Where are you finding meaning in Christmas this year?
On our first Christmas, Tricia and I had just moved to the little college town of Newberg, Ore., and money was in short supply. Although I knew we could certainly survive without a Christmas tree, the vacancy in our living room was etching a corresponding hollowness into my sense of the season and in my sense of how things ought to be for us. So I prayed that we might somehow be able to afford one.

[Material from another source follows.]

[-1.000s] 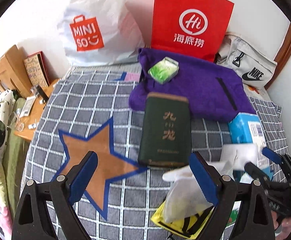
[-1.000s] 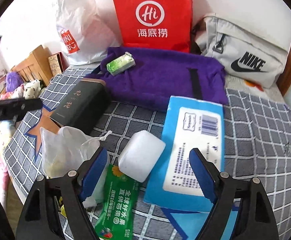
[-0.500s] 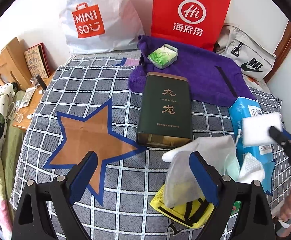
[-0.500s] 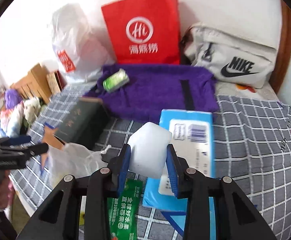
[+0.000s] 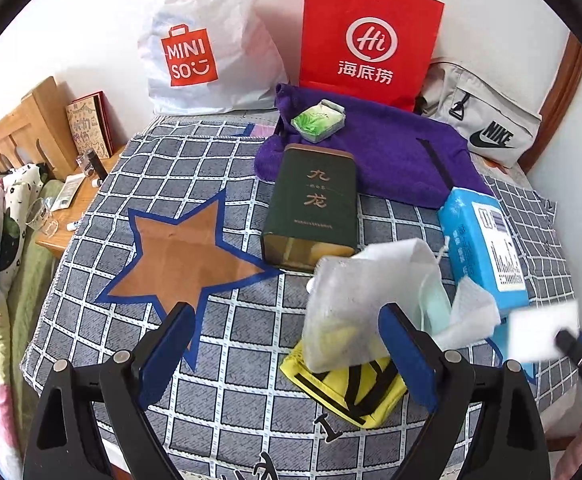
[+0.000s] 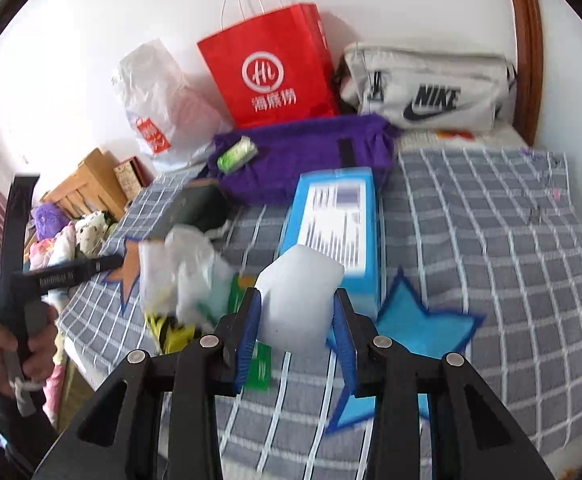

I think it was three days later that I was walking home from I-don’t-remember-where and there it was: a Christmas tree of appropriate size, just dumped in the field near the street, tinsel strands still on it, no explanation, clearly abandoned. I paused to survey the scene. Then I stood it up, walked around it and after I was satisfied that it approximated the answer to my prayer, shouldered it and walked the rest of the way home. In lieu of decorations, our first tree ended up wearing scarf, hat, mittens, plus a few stuffed animals nestled in its branches. The whole effect carried meaning for me.
Some of you are nodding your heads at this point, affirming that the meaning of Christmas is to be found in simple things, rather than the commercialization of Christmas; romanticizing about the kind of blessings money can’t buy, getting your Christmas glow on and affectionately visualizing Charlie Brown’s Christmas tree. I salute you. I must also interrupt the glow to warn you: that’s not actually where I’m going with all this.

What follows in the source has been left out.